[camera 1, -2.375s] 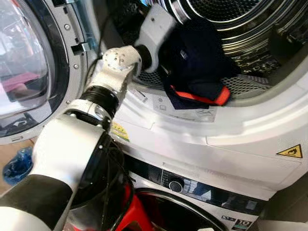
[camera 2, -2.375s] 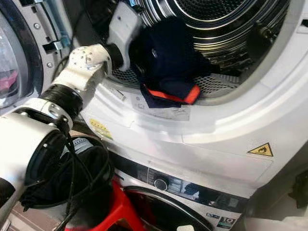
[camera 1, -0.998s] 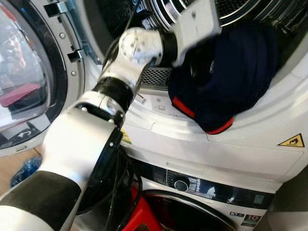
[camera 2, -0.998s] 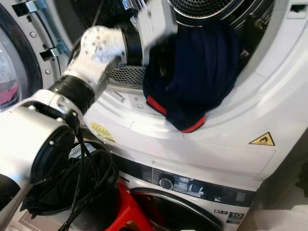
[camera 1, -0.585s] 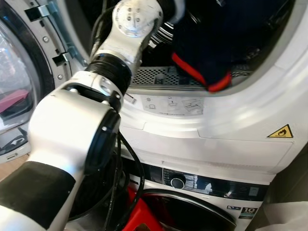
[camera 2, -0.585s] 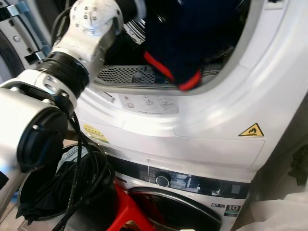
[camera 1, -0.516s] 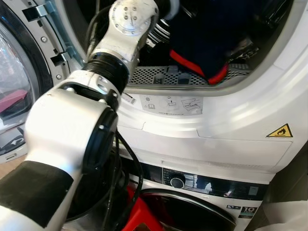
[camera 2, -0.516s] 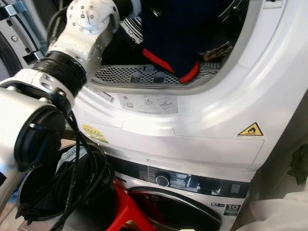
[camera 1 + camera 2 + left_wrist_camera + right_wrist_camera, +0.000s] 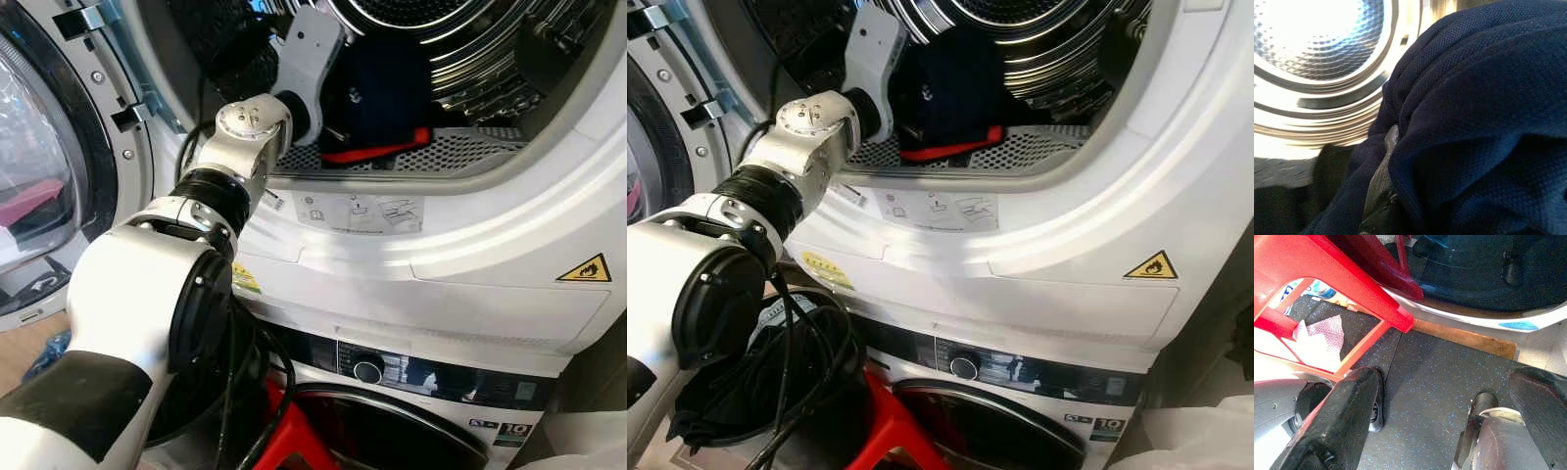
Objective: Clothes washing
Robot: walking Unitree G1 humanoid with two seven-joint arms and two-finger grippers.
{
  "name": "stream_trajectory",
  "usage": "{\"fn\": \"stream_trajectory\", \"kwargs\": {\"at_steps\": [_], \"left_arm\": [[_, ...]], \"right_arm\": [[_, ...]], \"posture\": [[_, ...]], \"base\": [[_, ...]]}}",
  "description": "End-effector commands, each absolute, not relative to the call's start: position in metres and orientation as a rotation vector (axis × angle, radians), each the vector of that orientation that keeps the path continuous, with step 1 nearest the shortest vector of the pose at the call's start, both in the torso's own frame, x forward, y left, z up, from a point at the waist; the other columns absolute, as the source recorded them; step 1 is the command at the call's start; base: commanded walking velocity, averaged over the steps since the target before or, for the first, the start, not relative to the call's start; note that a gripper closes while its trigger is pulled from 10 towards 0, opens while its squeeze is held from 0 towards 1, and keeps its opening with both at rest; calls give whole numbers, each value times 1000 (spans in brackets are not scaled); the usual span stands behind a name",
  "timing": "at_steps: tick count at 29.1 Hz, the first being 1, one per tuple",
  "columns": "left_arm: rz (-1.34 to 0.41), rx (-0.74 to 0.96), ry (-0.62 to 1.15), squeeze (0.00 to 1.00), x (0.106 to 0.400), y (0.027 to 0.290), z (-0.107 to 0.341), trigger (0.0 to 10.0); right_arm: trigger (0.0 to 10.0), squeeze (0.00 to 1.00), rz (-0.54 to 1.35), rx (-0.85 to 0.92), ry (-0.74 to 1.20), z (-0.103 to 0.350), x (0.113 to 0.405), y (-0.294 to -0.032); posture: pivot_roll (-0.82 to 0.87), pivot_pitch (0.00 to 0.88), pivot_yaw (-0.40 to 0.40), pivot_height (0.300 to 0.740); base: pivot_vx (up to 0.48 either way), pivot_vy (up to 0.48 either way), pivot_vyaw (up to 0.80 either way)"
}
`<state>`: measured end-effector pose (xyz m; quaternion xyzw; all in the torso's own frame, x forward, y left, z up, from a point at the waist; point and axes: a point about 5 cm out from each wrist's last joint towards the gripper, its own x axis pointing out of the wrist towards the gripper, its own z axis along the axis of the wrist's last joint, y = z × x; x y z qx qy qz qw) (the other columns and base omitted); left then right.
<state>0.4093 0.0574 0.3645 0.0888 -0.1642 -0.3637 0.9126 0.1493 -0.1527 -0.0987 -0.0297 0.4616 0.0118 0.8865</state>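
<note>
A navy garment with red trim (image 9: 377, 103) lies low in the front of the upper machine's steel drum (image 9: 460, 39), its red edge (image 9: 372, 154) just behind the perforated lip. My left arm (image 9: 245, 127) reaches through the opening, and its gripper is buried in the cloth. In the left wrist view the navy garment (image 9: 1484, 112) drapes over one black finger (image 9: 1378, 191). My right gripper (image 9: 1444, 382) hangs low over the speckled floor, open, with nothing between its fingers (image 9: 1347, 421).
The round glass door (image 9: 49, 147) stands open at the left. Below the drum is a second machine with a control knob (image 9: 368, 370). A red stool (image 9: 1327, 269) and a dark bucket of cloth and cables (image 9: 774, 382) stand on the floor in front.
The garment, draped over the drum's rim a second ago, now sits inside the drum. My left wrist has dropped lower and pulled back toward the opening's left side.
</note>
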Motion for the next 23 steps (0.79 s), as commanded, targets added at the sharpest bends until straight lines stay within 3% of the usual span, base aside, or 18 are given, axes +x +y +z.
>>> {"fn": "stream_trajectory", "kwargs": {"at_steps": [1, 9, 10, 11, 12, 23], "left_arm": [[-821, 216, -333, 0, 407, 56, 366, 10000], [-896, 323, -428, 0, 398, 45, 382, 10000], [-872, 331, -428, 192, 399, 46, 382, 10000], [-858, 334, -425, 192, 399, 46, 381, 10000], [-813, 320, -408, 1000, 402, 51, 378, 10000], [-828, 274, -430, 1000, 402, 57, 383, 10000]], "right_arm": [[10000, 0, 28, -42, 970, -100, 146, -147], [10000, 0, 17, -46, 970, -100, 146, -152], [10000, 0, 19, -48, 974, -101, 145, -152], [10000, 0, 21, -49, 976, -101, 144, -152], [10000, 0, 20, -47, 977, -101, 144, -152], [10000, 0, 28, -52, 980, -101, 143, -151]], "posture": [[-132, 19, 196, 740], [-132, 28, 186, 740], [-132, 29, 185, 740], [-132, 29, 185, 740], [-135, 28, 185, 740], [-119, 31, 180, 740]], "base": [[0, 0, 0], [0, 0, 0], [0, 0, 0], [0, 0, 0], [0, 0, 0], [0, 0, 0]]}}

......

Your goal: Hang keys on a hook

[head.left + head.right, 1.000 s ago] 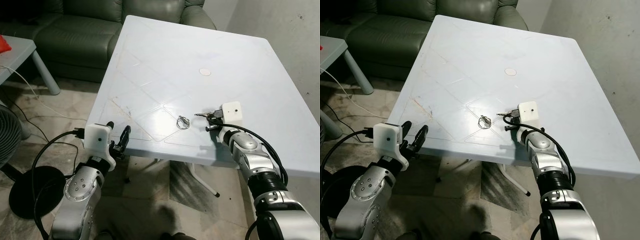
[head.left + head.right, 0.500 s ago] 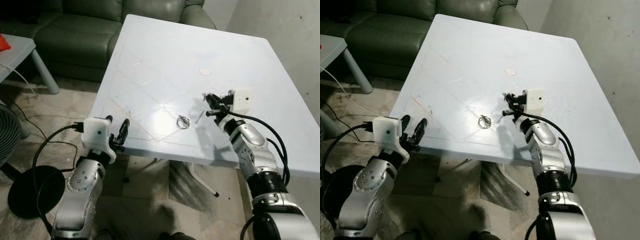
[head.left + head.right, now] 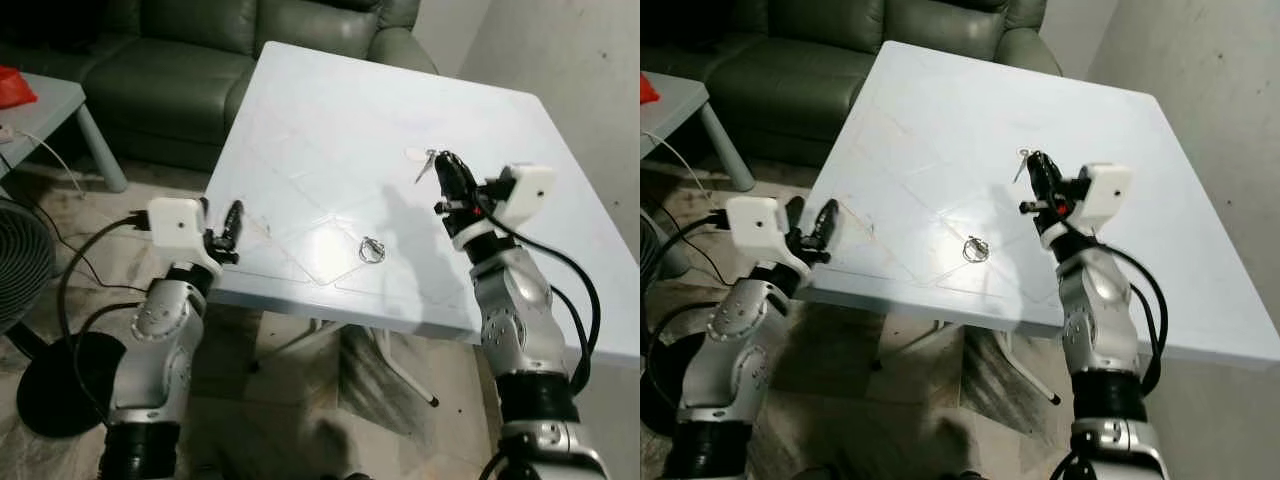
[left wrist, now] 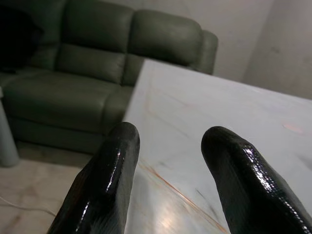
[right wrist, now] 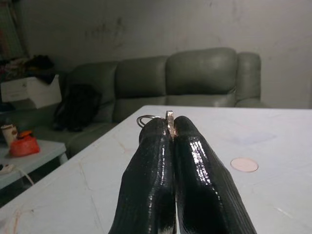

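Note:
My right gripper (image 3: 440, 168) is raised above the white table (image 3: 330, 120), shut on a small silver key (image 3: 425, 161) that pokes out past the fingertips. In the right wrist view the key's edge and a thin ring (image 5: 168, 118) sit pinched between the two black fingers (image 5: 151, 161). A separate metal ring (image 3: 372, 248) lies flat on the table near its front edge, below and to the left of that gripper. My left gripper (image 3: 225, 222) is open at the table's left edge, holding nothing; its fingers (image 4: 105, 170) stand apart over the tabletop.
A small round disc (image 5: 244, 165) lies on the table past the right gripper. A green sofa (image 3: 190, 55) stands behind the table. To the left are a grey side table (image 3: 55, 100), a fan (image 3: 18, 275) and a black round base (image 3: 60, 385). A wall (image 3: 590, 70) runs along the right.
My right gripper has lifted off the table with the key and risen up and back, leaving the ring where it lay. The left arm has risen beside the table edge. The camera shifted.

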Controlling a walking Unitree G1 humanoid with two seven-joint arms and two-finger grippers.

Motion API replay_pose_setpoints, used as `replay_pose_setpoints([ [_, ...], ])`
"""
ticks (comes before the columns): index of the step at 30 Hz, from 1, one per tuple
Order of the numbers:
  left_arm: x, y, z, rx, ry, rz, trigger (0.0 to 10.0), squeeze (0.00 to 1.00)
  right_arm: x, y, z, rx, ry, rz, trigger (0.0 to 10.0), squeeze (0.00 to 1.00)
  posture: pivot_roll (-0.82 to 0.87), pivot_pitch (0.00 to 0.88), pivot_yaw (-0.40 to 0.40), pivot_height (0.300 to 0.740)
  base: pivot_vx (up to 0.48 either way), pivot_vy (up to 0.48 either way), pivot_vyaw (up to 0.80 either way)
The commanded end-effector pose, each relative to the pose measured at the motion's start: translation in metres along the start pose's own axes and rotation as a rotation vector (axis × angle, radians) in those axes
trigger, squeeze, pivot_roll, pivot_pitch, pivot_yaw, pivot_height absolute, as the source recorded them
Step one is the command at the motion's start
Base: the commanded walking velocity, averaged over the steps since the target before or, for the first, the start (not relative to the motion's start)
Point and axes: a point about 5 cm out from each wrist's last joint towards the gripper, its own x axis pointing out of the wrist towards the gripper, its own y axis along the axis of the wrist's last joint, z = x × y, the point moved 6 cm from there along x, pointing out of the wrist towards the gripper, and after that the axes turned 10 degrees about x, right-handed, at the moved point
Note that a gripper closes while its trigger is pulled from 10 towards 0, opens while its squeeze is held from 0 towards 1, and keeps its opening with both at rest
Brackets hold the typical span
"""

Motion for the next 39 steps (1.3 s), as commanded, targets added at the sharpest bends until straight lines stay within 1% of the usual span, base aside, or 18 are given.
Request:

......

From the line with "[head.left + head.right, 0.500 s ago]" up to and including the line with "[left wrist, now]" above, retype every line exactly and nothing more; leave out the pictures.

▶ Solution:
[head.left + head.right, 0.500 s ago] 
[head.left + head.right, now] 
[left wrist, now] 

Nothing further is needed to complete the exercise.